Are there things you're simply afraid to try: insert a lapped zipper, pad stitch a lapel, underline a bodice?  Would part of you like to be able to tackle these challenges but you just can't get over your irrational fear?

I, for example, have a fear of crinolines.  I don't know why.  Perhaps I was Little Bo-Peep in a former life.  Or Alice Lon.


I've gathered tulle and nylon net with my ruffler attachment with great success.  I know it can be done.



But there's something about all that measuring, all those long, loooong cylinders of net that has me spooked.  Well this is the week I'm going to do something about it.  I mean, I must.

I even have a petticoat pattern, though I doubt I'll use it.



Instead, I'll likely follow an online tutorial, like this one.  I've looked at a lot of crinolines in person, and some of them are thrown together without a whole lot of finesse; it doesn't have to be perfect to get the job done.

Yesterday, I saw a gorgeous vintage silk dress with a Saks Fifth Avenue label at the flea market ($525!) and it had an attached three-tiered net crinoline whose edges were simply folded over and stitched: no ribbon, lace, or what have you.  The rougher edges were facing the skirt (as opposed to the legs), of course, where they might snag one's nylons.

But it reminded me that this can be a simple job.
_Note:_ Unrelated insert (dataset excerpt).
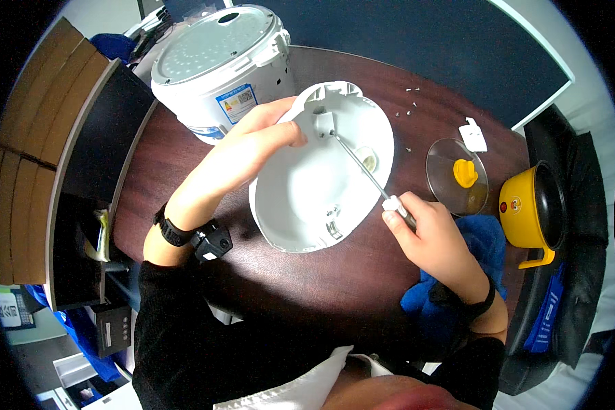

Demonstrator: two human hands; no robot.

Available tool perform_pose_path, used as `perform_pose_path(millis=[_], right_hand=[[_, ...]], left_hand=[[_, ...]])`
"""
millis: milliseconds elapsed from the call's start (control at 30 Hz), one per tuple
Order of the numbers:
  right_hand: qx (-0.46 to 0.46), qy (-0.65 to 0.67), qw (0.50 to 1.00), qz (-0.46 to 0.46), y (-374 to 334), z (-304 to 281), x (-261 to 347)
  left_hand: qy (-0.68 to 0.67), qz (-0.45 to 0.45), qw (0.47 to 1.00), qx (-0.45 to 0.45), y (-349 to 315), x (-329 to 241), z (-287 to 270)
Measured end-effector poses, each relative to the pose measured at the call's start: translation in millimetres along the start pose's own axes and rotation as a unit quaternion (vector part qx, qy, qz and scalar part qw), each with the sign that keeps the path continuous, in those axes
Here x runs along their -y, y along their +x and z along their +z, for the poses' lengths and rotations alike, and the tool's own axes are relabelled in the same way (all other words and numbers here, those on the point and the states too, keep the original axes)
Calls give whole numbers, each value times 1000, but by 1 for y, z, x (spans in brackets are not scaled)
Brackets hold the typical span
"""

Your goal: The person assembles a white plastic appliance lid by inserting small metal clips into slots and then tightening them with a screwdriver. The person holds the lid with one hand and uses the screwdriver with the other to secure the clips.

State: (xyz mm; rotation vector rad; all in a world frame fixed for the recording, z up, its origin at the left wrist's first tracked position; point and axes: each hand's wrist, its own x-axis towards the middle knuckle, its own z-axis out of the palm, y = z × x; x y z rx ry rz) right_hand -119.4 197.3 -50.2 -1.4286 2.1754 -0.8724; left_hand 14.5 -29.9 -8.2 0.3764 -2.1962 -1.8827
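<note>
A white oval plastic cover (pixel 297 195), its hollow inside facing up, is tilted over the brown table in front of me. My left hand (pixel 256 140) grips its upper left rim, with the thumb reaching over the inside. In my right hand (pixel 427 229) is a screwdriver (pixel 362 167) with a white and grey handle. Its thin shaft points up and left, and the tip meets a small fitting near the top of the cover's inside. Whether a screw sits under the tip is too small to tell. Behind the cover stands a white rice cooker body (pixel 191 106).
Several small screws (pixel 408 113) lie on the table at the far right. Nearby are a white plastic piece (pixel 473 137) and a glass lid (pixel 447 188) with a yellow knob. A yellow pot (pixel 519 212) stands at the right edge, and a blue cloth (pixel 486 239) lies beneath my right forearm.
</note>
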Motion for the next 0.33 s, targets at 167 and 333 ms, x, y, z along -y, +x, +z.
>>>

Anyway, I have my nylon net.



I have some light poly lining material I can use for the top, or I can use lightweight cotton.  I have to decide whether I want this to zip up the side or just have an elastic casing.  That might add a little unwanted thickness in the waistline area, though it would likely sit lower, and certainly beneath the waist stay of the dress.



I also have tons of tulle, which I may or may not even use. 





The stiffer net provides the greatest amount of loft.  The tulle, while soft and pretty, is less effective.  That Carolyn Schnurer tulle petticoat I found on Saturday, for example, while pretty, provides essentially no loft at all.  It just sort of hangs there, droopy.



So this is likely to be a net crinoline.  I even have a roll of ivory polyester ribbon if I need to trim edges, as well as a roll of poly lace, if I want to use that (the same lace I used for the hem).



So I'm good to go.  I need to push past this block, is all.  Hey, I had the same block about boning and lining a bodice and I got over it!

A few of you asked whyever svelte Cathy would need a Maidenform "Control It!" Waistnipper Brief, mentioned briefly in yesterday's blog post.  Here's the thing: it's not so much that Cathy is lumpy, which she isn't, or needs to "tame her tummy."  But the brief, which rises well above the waist, provides a smooth layer between the lower part of the bodice and Cathy's skin.  Party due to the heat and humidity, no doubt, the cotton bodice lining had a tendency to stick to the skin, which is not only uncomfortable, it drags on the dress itself, particularly in back.  With that extra layer of smooth nylon/elastane, the dress hangs smoothly.  Trust me on this one.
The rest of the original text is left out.